TASK PROMPT
With the pictures removed, the data below must be transcribed in full and exactly.

GIVEN INFORMATION
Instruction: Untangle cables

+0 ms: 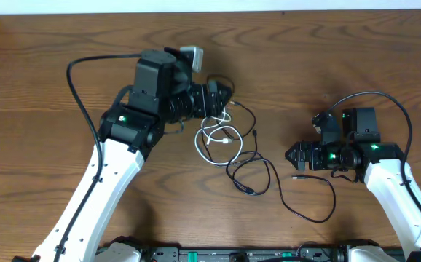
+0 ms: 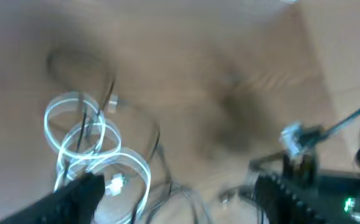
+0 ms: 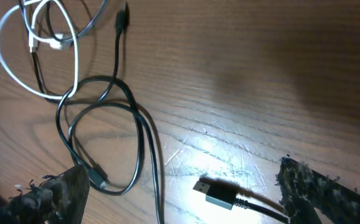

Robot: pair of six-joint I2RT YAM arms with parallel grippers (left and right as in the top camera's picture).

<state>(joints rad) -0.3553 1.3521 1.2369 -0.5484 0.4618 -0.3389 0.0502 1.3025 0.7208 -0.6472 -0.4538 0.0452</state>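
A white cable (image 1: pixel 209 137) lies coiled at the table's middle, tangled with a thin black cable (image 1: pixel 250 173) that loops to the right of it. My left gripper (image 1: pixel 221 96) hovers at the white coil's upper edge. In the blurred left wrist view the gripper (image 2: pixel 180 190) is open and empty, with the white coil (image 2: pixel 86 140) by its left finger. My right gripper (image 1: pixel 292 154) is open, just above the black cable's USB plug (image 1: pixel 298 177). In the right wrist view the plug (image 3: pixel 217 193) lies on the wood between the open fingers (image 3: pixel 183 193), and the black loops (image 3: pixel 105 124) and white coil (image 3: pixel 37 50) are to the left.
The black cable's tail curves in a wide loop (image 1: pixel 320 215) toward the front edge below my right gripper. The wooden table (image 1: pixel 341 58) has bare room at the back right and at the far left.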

RESPONSE AREA
Instruction: Untangle cables

+0 ms: 
+0 ms: 
+0 ms: 

Robot: pair of six-joint I2RT YAM arms with parallel grippers (left and right as in the top camera's picture).

<state>(joints rad) -0.3553 1.3521 1.2369 -0.5484 0.4618 -0.3389 0.0502 1.3025 0.7208 -0.6472 -0.4538 0.0452</state>
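A white cable (image 1: pixel 209 137) lies coiled at the table's middle, tangled with a thin black cable (image 1: pixel 250 173) that loops to the right of it. My left gripper (image 1: pixel 221 96) hovers at the white coil's upper edge. In the blurred left wrist view the gripper (image 2: pixel 180 190) is open and empty, with the white coil (image 2: pixel 86 140) by its left finger. My right gripper (image 1: pixel 292 154) is open, just above the black cable's USB plug (image 1: pixel 298 177). In the right wrist view the plug (image 3: pixel 217 193) lies on the wood between the open fingers (image 3: pixel 183 193), and the black loops (image 3: pixel 105 124) and white coil (image 3: pixel 37 50) are to the left.
The black cable's tail curves in a wide loop (image 1: pixel 320 215) toward the front edge below my right gripper. The wooden table (image 1: pixel 341 58) has bare room at the back right and at the far left.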

With that, the answer is complete.